- BRIEF
Repeat exactly, please, the lines that begin at the start of the listing and end at the line holding "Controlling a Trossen".

- DATASET EXTRACT
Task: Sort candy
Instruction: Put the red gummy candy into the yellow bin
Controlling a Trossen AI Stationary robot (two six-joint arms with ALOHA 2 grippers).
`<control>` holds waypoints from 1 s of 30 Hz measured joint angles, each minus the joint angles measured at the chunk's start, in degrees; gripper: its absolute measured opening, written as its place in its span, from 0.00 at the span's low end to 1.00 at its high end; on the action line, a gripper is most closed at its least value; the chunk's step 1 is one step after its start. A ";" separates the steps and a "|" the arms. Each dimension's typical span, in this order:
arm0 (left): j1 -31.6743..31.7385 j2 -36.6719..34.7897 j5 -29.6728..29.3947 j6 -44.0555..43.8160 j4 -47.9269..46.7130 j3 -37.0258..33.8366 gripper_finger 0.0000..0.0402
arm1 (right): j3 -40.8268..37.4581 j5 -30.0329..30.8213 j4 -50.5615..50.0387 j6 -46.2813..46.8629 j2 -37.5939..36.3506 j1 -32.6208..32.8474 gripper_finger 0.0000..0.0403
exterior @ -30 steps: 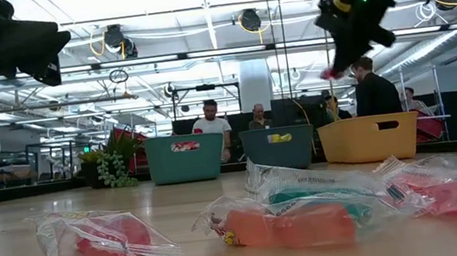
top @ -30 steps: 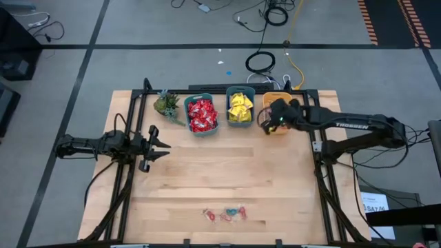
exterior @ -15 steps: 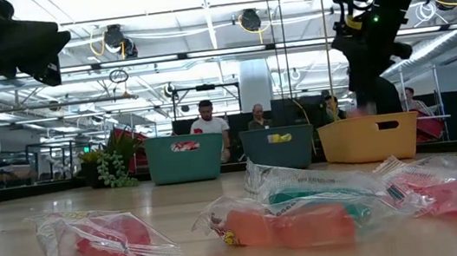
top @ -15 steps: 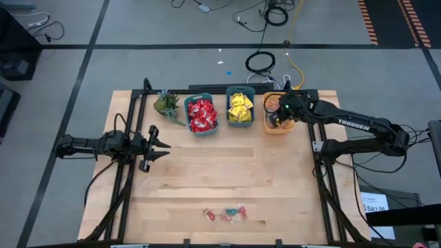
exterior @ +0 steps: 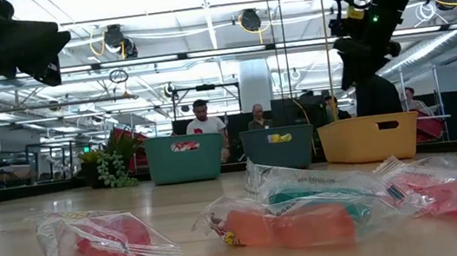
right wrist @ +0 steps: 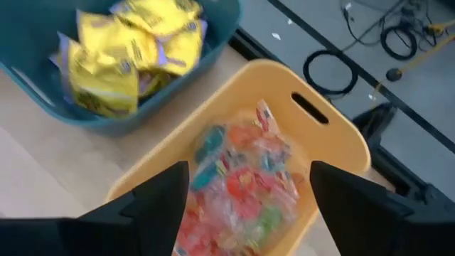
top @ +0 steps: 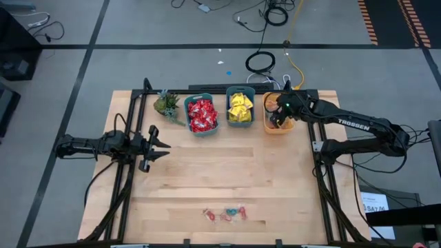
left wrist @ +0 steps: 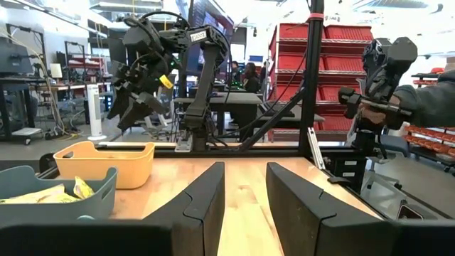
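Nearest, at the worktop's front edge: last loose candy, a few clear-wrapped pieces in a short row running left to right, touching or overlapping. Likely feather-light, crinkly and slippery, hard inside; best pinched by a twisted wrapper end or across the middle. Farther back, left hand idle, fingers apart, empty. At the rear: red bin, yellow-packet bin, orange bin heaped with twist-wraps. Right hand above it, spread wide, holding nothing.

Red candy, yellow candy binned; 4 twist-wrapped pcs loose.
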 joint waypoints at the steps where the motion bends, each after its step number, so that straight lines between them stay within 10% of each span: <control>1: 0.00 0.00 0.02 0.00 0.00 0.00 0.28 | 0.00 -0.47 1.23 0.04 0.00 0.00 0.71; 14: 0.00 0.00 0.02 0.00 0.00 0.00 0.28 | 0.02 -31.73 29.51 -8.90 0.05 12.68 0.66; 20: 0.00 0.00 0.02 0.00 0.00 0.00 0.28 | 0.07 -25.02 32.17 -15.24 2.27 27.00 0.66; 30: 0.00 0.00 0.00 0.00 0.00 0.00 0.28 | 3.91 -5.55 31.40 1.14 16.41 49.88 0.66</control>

- EXERCISE RESPONSE
Task: Sort candy
Instruction: Put the red gummy candy into the yellow bin
Controlling a Trossen AI Stationary robot (two six-joint arms with ALOHA 2 grippers).

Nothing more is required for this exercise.